Yes, and I’m sure (especially for boxing) there are more injuries. I’m not trying to argue against that. I’m saying, it isn’t worth the witch hunt. Iif you care about injuries caused by trans athletes, are there actually a large enough number to warrant this. Presumably we shouldn’t be preventing cis-women from competing, even if they cause more injuries, right? It’s boxing. Injuries are going to happen. If there are cis-women who just hit really hard for some reason, that’s part of the sport.
Exactly. Even when injuries aren’t the issue they’re pushing these rules, so I don’t trust that this is particularly strongly inspired by injuries. It’s about people complaining trans athletes (or rather people they, usually baselessly, suspect are trans) are ruining the sport for “real” women.
This has been my argument for ages, or at least it’s the logical extension of the argument that we should be protecting women in sports by banning certain women who we don’t want competing. The fact of the matter is high level sports selectively choose certain attributes. I’m sure as hell not a top athlete and could never be. I’m not asking for rules to be made that allow me to compete against top athletes, but if we need to protect women’s “fair” competition strongly for some reason, shouldn’t we also have leagues for all types of people? Doesn’t longer arms lead to more injuries in boxing? Is it “fair” that sports aren’t designed specifically for me to be able to win?

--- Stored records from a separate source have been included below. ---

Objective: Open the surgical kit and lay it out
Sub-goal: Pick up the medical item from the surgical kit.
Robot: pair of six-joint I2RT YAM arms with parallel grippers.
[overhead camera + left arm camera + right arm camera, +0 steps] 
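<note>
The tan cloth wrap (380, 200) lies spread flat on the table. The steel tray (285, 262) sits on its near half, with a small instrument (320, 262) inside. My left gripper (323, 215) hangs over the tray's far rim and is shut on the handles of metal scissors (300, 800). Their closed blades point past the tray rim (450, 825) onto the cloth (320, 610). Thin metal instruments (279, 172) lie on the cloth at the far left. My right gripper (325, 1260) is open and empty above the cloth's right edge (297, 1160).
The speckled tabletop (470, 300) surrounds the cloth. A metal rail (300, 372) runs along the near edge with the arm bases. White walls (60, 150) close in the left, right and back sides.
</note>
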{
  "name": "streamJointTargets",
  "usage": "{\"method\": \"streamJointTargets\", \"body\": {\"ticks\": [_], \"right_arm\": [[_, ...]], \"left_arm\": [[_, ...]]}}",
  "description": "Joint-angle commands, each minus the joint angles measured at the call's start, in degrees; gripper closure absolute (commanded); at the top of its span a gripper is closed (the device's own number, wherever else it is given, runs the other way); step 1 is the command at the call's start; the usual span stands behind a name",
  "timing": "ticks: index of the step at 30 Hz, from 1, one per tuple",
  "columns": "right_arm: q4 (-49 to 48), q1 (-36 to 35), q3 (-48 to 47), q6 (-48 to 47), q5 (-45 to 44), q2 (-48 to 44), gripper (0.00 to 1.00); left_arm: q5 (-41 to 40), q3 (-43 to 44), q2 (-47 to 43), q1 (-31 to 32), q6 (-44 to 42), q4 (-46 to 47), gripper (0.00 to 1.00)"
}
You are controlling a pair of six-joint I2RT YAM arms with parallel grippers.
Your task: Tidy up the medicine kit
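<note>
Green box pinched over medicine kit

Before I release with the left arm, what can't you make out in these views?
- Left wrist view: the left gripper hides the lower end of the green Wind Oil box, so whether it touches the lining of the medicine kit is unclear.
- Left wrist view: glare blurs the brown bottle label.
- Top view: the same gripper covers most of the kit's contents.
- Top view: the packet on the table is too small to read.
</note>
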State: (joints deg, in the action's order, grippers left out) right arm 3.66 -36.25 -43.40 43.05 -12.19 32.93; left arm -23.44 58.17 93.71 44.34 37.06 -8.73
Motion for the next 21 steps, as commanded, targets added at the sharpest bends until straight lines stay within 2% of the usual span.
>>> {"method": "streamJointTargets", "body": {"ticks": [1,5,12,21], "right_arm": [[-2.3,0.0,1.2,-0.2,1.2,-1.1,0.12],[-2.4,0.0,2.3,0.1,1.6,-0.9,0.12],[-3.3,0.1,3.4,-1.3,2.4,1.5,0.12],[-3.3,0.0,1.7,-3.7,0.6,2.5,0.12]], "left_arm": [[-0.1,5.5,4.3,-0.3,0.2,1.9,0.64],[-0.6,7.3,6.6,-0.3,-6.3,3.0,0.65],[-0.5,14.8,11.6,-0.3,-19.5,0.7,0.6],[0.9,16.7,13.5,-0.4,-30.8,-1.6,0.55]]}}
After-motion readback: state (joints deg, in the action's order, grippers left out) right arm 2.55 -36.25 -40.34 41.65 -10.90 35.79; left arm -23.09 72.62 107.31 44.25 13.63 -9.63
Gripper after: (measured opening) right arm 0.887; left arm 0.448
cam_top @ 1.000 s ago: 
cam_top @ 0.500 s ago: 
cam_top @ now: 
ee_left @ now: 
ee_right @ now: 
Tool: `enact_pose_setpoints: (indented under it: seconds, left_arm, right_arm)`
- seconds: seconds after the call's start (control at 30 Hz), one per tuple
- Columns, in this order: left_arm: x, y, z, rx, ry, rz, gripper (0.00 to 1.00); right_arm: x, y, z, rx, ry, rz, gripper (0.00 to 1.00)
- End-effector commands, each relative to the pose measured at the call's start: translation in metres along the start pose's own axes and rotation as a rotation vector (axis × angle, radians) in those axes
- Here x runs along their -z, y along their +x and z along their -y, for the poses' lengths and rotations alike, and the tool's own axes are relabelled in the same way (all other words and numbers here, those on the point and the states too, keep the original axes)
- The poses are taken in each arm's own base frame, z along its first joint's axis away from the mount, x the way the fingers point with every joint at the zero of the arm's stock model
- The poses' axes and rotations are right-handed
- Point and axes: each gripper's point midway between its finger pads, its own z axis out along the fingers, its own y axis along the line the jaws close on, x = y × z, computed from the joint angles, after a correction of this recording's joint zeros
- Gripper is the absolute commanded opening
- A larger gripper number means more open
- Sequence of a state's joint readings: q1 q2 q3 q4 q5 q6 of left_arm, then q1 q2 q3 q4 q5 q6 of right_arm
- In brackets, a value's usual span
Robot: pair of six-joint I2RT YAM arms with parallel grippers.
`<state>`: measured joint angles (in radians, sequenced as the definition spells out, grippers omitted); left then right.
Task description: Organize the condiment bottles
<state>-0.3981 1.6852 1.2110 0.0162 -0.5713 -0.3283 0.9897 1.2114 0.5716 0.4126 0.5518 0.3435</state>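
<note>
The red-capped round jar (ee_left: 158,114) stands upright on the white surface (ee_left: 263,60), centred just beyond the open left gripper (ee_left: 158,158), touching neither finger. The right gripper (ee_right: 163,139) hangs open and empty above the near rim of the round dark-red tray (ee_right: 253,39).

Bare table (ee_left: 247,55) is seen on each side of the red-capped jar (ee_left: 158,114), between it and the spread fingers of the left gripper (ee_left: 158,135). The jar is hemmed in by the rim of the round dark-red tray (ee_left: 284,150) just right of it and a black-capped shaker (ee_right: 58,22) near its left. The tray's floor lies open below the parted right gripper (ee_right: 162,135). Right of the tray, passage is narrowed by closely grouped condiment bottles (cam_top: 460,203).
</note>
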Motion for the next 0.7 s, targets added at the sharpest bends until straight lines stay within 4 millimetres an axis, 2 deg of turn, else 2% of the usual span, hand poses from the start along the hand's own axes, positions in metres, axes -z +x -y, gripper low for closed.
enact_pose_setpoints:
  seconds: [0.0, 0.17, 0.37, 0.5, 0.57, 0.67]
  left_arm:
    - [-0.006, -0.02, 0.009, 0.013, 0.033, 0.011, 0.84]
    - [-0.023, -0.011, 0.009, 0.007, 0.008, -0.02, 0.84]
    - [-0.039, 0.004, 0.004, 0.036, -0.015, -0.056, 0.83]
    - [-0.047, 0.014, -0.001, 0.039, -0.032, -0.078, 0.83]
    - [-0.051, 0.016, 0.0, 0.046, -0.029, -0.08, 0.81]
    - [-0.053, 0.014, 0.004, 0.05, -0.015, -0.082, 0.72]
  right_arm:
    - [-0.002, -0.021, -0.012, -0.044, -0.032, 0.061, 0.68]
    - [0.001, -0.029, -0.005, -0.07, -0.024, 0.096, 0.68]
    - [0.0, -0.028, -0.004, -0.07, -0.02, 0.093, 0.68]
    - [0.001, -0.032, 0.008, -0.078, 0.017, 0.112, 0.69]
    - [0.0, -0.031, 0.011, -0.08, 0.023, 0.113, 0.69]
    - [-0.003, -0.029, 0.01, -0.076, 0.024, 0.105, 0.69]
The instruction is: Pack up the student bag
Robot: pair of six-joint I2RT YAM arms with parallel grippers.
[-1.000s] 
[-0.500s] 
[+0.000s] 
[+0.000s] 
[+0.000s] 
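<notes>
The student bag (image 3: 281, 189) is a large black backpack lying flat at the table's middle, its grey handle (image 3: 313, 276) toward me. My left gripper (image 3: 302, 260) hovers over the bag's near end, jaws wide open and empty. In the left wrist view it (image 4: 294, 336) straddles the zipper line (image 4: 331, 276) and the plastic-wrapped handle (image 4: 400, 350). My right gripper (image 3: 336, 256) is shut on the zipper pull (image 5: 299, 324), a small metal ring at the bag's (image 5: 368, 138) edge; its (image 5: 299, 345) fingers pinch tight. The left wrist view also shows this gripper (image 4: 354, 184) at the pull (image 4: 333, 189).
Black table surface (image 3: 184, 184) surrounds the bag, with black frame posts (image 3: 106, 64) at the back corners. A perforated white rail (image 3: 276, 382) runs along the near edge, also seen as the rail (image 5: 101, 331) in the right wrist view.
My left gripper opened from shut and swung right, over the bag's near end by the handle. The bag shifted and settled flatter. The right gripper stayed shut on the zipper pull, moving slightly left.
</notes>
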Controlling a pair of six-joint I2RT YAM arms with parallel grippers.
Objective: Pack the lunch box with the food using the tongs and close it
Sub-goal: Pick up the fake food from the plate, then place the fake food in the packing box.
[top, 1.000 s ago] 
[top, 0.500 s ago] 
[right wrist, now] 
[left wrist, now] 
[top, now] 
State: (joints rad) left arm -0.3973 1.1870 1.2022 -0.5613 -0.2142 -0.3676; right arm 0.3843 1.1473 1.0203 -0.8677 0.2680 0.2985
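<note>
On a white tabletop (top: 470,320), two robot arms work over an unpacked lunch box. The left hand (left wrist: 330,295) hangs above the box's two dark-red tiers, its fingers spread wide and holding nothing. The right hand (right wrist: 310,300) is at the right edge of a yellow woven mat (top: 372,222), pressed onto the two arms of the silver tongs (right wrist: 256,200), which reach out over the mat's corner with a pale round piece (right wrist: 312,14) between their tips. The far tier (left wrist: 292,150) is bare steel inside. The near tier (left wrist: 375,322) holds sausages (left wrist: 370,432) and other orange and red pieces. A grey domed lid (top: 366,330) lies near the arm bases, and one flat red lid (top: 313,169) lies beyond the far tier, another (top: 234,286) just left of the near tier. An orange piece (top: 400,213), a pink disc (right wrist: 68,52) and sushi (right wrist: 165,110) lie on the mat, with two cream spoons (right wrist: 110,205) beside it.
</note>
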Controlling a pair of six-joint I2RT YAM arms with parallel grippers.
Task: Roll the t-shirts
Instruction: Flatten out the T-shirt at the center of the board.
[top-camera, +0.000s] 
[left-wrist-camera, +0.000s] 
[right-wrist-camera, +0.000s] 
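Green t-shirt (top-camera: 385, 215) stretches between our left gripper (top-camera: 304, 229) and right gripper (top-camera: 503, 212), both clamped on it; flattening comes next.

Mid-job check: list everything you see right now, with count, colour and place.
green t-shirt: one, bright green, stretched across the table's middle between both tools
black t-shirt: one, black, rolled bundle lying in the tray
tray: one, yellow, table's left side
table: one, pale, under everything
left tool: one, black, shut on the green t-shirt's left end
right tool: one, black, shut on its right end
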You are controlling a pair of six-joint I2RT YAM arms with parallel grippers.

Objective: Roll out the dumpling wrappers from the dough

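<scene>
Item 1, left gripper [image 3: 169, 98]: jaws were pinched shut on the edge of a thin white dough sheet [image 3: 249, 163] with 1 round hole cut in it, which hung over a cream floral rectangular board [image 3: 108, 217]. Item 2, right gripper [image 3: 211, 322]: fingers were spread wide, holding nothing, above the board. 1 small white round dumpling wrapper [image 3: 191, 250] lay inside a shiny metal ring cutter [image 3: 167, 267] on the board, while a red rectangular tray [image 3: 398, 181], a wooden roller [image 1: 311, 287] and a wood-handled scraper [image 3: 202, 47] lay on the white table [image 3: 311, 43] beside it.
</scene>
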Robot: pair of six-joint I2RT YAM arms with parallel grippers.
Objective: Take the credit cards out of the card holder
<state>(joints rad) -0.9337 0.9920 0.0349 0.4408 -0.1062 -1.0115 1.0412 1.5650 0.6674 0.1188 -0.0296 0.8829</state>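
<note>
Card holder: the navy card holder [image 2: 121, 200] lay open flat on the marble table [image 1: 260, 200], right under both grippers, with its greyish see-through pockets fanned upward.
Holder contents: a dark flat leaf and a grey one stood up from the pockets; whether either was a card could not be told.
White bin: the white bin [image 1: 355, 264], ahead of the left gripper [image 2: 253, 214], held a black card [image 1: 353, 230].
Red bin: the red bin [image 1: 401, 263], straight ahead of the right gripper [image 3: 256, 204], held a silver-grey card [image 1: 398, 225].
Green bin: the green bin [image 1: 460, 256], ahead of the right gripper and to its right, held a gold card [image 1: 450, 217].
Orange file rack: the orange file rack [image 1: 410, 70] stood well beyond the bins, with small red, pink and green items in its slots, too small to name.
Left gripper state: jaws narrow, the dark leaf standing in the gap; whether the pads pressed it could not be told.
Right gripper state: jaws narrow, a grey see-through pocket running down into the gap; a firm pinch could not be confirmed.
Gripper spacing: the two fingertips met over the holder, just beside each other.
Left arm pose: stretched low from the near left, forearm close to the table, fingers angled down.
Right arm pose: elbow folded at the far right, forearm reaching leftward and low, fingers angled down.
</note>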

I don’t know what the answer is, but breaking sports into a “premier” league (no barriers; anyone can compete so only the best of the best rise) and then having a ton of leagues with different sets of rules to exclude people seems like the logical conclusion to this. I can’t honestly say I think that’s the best solution, because it’d make it ridiculously hard to watch, find teams, and track. I do think it’s the only way the argument for testosterone testing works though. It doesn’t work if you’re excluding cis women from women’s sports, otherwise it isn’t actually protecting the integrity of women’s sports. Top level competition is a game of outliers.